*Modified*: July 6, 2018
$\newcommand{\bs}{\boldsymbol}$
$\newcommand{\argmin}[1]{\underset{\bs{#1}}{\text{arg min}}\,}$
$\newcommand{\argmax}[1]{\underset{\bs{#1}}{\text{arg max}}\,}$
$\newcommand{\tr}{^{\top}}$
$\newcommand{\norm}[1]{\left|\left|\,#1\,\right|\right|}$
$\newcommand{\given}{\,|\,}$

And for the first hidden layer, we define the activation function to be $g_1$ and in the output layer, the activation function $g_2$ is the sigmoid function. Now let's derive the gradient descent algorithm for some fun!

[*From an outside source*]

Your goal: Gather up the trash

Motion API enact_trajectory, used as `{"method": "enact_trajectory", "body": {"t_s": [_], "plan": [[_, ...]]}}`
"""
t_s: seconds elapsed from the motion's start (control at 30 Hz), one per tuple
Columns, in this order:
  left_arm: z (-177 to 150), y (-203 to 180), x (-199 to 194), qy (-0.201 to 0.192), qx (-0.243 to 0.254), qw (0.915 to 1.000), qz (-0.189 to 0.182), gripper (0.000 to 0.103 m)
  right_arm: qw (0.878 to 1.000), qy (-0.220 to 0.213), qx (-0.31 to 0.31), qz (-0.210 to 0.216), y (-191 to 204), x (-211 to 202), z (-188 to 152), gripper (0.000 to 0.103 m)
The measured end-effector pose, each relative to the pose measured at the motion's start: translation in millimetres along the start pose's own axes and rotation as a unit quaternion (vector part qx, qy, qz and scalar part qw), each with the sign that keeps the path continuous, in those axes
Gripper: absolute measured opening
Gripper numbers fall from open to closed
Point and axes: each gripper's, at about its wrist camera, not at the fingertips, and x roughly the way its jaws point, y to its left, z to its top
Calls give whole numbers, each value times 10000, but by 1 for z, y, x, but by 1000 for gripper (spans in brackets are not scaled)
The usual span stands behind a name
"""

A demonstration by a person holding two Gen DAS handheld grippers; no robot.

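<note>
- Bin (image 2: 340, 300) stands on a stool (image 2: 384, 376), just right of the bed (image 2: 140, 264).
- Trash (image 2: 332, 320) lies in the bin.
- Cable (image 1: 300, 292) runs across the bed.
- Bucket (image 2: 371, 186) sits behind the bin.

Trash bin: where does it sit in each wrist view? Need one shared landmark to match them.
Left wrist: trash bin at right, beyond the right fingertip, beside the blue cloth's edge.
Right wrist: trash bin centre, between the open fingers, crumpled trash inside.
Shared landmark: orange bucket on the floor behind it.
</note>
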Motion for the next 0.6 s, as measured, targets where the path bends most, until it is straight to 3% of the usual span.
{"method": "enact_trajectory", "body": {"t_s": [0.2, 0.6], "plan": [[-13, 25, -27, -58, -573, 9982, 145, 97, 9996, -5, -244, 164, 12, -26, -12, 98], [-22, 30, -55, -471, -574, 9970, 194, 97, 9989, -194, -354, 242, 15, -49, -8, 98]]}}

First let $\bs{x}$ denote the column vector of the input layer. In the picture above, $\bs{x} = [x_1, x_2, x_3]\tr$. Let $g_1$ be the activation function for the hidden layer, and let $g_2$ be the activation function for the output layer.

Let $n^{[0]}, n^{[1]}, n^{[2]}$ be the number of nodes in the input layer, hidden layer, and output layer, respectively. Here, $n^{[0]}=3, n^{[1]}=4$ and $n^{[2]}=1$.

For layers $i=1$ and $i=2$, and each node $j=1,...,n^{[i]}$, let $\bs{w}^{[i]}_j \in \mathbb{R}^{n^{[i-1]}\times 1}$ be the weight vectors and $b_j^{[i]}$ the bias parameters.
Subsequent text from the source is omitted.